* Your objective
Give back the full data character for character.

Recorded data
============

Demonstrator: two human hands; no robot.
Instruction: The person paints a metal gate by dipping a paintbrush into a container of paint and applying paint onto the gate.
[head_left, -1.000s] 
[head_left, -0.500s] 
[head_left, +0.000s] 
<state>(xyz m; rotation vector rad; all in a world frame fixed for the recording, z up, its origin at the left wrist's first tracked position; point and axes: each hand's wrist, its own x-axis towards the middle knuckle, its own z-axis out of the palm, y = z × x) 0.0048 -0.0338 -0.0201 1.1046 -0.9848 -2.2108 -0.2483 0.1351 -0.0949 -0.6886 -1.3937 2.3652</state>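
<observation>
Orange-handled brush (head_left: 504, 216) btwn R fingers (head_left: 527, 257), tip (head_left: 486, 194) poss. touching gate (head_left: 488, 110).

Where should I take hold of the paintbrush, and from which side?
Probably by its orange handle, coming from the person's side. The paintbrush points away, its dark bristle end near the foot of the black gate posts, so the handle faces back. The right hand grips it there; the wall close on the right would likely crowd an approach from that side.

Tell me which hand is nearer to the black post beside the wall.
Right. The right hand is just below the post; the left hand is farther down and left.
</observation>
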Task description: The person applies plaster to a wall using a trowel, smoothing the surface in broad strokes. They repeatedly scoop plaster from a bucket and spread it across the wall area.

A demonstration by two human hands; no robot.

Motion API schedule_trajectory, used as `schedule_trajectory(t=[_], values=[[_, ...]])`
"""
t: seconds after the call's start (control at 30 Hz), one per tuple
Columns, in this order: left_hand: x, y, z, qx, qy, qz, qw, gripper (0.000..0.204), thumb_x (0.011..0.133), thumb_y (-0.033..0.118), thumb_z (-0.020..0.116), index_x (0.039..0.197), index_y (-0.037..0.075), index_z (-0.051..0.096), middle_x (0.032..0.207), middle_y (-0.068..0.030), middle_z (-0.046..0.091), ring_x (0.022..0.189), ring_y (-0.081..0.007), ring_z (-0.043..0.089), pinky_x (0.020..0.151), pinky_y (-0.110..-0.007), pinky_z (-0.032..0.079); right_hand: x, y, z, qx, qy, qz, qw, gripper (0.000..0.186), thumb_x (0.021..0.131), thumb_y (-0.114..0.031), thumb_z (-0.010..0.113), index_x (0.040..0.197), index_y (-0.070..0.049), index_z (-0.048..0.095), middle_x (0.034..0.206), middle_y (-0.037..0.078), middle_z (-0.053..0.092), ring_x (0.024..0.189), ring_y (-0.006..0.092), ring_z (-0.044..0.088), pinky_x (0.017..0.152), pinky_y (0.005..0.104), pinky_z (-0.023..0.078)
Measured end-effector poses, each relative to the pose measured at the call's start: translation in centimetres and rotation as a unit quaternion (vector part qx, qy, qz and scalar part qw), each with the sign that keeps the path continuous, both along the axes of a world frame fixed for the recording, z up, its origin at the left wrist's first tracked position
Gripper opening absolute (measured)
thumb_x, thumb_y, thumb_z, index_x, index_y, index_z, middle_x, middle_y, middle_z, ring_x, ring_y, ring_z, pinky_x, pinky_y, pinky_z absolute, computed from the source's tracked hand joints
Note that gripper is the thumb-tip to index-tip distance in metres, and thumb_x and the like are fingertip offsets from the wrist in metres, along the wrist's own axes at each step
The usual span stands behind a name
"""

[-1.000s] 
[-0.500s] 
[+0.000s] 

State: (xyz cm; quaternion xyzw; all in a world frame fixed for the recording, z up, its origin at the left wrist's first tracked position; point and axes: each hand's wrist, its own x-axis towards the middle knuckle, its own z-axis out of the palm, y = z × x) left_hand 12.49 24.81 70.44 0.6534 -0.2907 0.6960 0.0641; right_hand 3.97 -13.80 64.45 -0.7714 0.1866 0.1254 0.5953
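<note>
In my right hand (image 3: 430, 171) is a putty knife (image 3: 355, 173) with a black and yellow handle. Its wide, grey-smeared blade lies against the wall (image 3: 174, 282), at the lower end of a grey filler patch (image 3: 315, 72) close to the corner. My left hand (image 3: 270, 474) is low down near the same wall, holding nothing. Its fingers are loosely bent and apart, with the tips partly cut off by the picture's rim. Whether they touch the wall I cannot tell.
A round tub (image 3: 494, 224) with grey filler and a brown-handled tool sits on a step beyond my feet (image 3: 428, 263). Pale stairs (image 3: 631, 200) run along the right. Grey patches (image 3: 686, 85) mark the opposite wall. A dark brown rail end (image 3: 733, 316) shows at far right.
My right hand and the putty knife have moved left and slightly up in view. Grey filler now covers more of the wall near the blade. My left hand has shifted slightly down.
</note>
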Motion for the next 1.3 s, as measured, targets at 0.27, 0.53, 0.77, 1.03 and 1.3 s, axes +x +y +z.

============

* Answer below
Demonstrator: two human hands; no robot.
Instruction: The person paints a metal gate by dipping a paintbrush into a container of paint and applying paint onto the gate.
[head_left, -1.000s] 
[head_left, -0.500s] 
[head_left, +0.000s] 
<state>(xyz m; rotation vector rad; all in a world frame fixed for the recording, z up, its origin at the left wrist's first tracked position; point and axes: each hand's wrist, its own x-axis towards the middle knuckle, its own z-axis out of the palm, y = z × x) 0.0048 -0.0338 -0.0201 1.1046 -0.9848 -2.2108 -0.2483 0.1351 -0.0949 -0.6886 -1.3937 2.3652</state>
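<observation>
Orange-handled brush (head_left: 504, 216) btwn R fingers (head_left: 527, 257), tip (head_left: 486, 194) poss. touching gate (head_left: 488, 110).

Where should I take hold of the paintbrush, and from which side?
Probably by its orange handle, coming from the person's side. The paintbrush points away, its dark bristle end near the foot of the black gate posts, so the handle faces back. The right hand grips it there; the wall close on the right would likely crowd an approach from that side.

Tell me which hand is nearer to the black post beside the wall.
Right. The right hand is just below the post; the left hand is farther down and left.
</observation>
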Task description: The person applies plaster to a wall using a trowel, smoothing the surface in broad strokes. They repeatedly scoop plaster from a bucket and spread it across the wall area.

A demonstration by two human hands; no robot.

Motion API schedule_trajectory, used as `schedule_trajectory(t=[_], values=[[_, ...]])`
"""
t: seconds after the call's start (control at 30 Hz), one per tuple
Columns, in this order: left_hand: x, y, z, qx, qy, qz, qw, gripper (0.000..0.204), thumb_x (0.011..0.133), thumb_y (-0.033..0.118), thumb_z (-0.020..0.116), index_x (0.039..0.197), index_y (-0.037..0.075), index_z (-0.051..0.096), middle_x (0.032..0.207), middle_y (-0.068..0.030), middle_z (-0.046..0.091), ring_x (0.022..0.189), ring_y (-0.081..0.007), ring_z (-0.043..0.089), pinky_x (0.020..0.151), pinky_y (-0.110..-0.007), pinky_z (-0.032..0.079); right_hand: x, y, z, qx, qy, qz, qw, gripper (0.000..0.186), thumb_x (0.021..0.131), thumb_y (-0.114..0.031), thumb_z (-0.010..0.113), index_x (0.040..0.197), index_y (-0.070..0.049), index_z (-0.048..0.095), middle_x (0.034..0.206), middle_y (-0.037..0.078), middle_z (-0.053..0.092), ring_x (0.024..0.189), ring_y (-0.006..0.092), ring_z (-0.044..0.088), pinky_x (0.017..0.152), pinky_y (0.005..0.104), pinky_z (-0.023..0.078)
Measured end-effector poses, each relative to the pose measured at the call's start: translation in centimetres and rotation as a unit quaternion (vector part qx, qy, qz and scalar part qw), each with the sign that keeps the path continuous, both along the axes of a world frame fixed for the recording, z up, its origin at the left wrist's first tracked position
Gripper opening absolute (measured)
thumb_x, thumb_y, thumb_z, index_x, index_y, index_z, middle_x, middle_y, middle_z, ring_x, ring_y, ring_z, pinky_x, pinky_y, pinky_z absolute, computed from the source's tracked hand joints
Note that gripper is the thumb-tip to index-tip distance in metres, and thumb_x and the like are fingertip offsets from the wrist in metres, along the wrist's own axes at each step
The usual span stands behind a name
"""

[-1.000s] 
[-0.500s] 
[+0.000s] 

State: (xyz cm; quaternion xyzw; all in a world frame fixed for the recording, z up, its origin at the left wrist's first tracked position; point and axes: each hand's wrist, its own x-axis towards the middle knuckle, its own z-axis out of the palm, y = z × x) left_hand 12.49 24.81 70.44 0.6534 -0.2907 0.6960 0.0641; right_hand 3.97 -13.80 64.45 -0.7714 0.1866 0.1254 0.5953
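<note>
In my right hand (image 3: 430, 171) is a putty knife (image 3: 355, 173) with a black and yellow handle. Its wide, grey-smeared blade lies against the wall (image 3: 174, 282), at the lower end of a grey filler patch (image 3: 315, 72) close to the corner. My left hand (image 3: 270, 474) is low down near the same wall, holding nothing. Its fingers are loosely bent and apart, with the tips partly cut off by the picture's rim. Whether they touch the wall I cannot tell.
A round tub (image 3: 494, 224) with grey filler and a brown-handled tool sits on a step beyond my feet (image 3: 428, 263). Pale stairs (image 3: 631, 200) run along the right. Grey patches (image 3: 686, 85) mark the opposite wall. A dark brown rail end (image 3: 733, 316) shows at far right.
My right hand and the putty knife have moved left and slightly up in view. Grey filler now covers more of the wall near the blade. My left hand has shifted slightly down.
</note>
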Motion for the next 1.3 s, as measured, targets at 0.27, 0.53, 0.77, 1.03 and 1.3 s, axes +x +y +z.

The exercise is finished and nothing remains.